Aidan membawa Flor ke rumahnya. Tidak sampai masuk ke dalam rumah, hanya di teras. Di teras, mobilnya sedang menyala, tanda sudah siap akan pergi. Ia memasukkan Flor ke dalam mobil itu di bagian depan. Kemudian, ia juga masuk duduk di sisi Flor. Pelan-pelan, ia mengemudikan mobilnya ke luar dari terasnya.


“Ke mana ya enaknya kita jalan-jalan, Flor? Meskipun bukan luar negeri, di sini banyak kok tempat liburan. Flor, coba kamu pilih ingin ke mana!” ujarnya dengan antusias dengan tidak bermaksud membuat Flor antusias. Ia sungguh tidak peduli Flor tidak antusias. Wajah antusiasnya yang ditunjukkannya kepada Flor hanyalah topengnya untuk menjalankan rencana tambahan.


“Em ... kalau kamu tidak memilih, aku yang pilih. Kamu ikut saja, kamu pasti suka!” ujarnya kemudian tetap dengan topeng antusias.


Aidan Abinaya membawa Flor jauh hingga ke luar provinsi. Di sebuah pasar yang begitu ramai, ia membawa turun Flor dari mobil. Ia menggendong Flor jalan kaki sampai jauh dari mobilnya parkir. Di rasa sudah jauh, ia melihat ke sekitar untuk memilih toko. Ia segera menuju ke salah satu toko sepatu.


“Aku mau cari sepatu dulu! Flor, mau sepatu juga?” Ia berpura-pura menawarkan sembari melangkah. Flor menggeleng.


Di depan toko sepatu itu, ia menurunkan Flor. “Kalau begitu kamu tunggu sini, aku masuk dulu!”

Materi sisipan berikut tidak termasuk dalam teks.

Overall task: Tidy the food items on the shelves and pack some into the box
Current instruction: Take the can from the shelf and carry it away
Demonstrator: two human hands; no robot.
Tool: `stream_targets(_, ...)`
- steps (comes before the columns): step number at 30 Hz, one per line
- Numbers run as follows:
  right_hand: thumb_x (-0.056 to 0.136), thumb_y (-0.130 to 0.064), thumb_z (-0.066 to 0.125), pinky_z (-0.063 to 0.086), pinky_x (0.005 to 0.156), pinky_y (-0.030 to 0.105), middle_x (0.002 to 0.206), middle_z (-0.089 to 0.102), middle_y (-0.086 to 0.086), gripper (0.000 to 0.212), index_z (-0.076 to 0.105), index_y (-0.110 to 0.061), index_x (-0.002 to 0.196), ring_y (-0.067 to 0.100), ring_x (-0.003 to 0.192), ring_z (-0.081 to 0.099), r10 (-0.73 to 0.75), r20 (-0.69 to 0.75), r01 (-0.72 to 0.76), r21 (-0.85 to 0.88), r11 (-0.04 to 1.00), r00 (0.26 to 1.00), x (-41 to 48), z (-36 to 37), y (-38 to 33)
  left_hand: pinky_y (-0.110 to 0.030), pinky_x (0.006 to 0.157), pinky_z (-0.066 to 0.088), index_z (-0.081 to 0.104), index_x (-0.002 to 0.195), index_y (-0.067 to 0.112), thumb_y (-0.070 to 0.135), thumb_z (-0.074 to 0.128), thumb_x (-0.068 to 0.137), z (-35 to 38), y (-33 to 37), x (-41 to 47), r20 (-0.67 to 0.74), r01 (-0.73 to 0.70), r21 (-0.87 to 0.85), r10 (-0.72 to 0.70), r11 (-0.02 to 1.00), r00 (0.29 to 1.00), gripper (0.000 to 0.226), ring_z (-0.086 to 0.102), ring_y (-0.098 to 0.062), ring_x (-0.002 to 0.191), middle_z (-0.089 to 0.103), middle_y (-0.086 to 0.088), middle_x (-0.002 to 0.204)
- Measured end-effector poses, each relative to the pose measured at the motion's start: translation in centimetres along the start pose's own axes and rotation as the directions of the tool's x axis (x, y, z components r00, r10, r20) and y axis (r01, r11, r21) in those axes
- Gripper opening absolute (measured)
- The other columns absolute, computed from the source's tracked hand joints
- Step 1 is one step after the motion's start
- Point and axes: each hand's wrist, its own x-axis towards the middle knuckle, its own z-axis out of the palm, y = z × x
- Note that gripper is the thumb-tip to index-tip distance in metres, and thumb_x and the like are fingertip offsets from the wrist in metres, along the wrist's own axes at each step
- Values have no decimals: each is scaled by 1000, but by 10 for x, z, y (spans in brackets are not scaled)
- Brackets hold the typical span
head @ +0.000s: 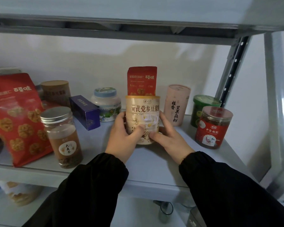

Flor berdiri diam menurut untuk menunggu. Pikirannya terus melayang kepada kejadian yang telah menimpanya. Cukup trauma dan membuatnya bingung sekarang ini. Diam dan diam serta geleng dan geleng yang ia lakukan sejak kejadian tujuh hari lalu. Setiap makan, Damini hanya berhasil memasukkan makanan barang sesuap dua suap saja.


✨❤️✨


Langit tengah menjadi merah. Sayup-sayup terdengar suara adzan magrib. Kemudian, langit segera menjadi hitam pekat. Selama itu, Flor masih menunggu. Aidan tidak akan pernah kembali kepada Flor karena sementara Flor melamun, pria itu diam-diam pergi meninggalkan Flor sejak awal masuk ke toko itu pada siang hari sebelum asar. Mobil pelat B yang membawa Flor sampai ke pasar itu telah kembali ke teras rumah Aidan.


“Mbok Damini, aku memasukkan Flor ke panti rehabilitasi karena aku lihat dia trauma banget. Dia menginap di sana dan perlu waktu yang entah sampai kapan tidak pasti. Mbok Damini, jadi, tidak perlu lagi bekerja di sini. Ini gaji, Mbok Damini. Mbok, silakan pergi sekarang juga dari sini!” Damini tertegun mendengar kata-kata Aidan Abinaya itu. Ia bisa apa. Ia pasrah menerima.


✨❤️✨


Merasakan waktu berganti dan telah menanti lama, Flor tersadar. Ia masuk ke toko mencari-cari Aidan. Ia tidak melihat ada Aidan. Ia bertanya-tanya, tetapi tidak ada yang tahu. Deg, ia mulai panik. Meskipun melamun, otak cerdasnya mengingat di mana tadi Aidan memarkir mobil. Ia segera pergi ke tempat itu. Sudah lelah melangkah, ia tidak menemukan mobil Aidan. Deg, deg, deg, ia semakin panik.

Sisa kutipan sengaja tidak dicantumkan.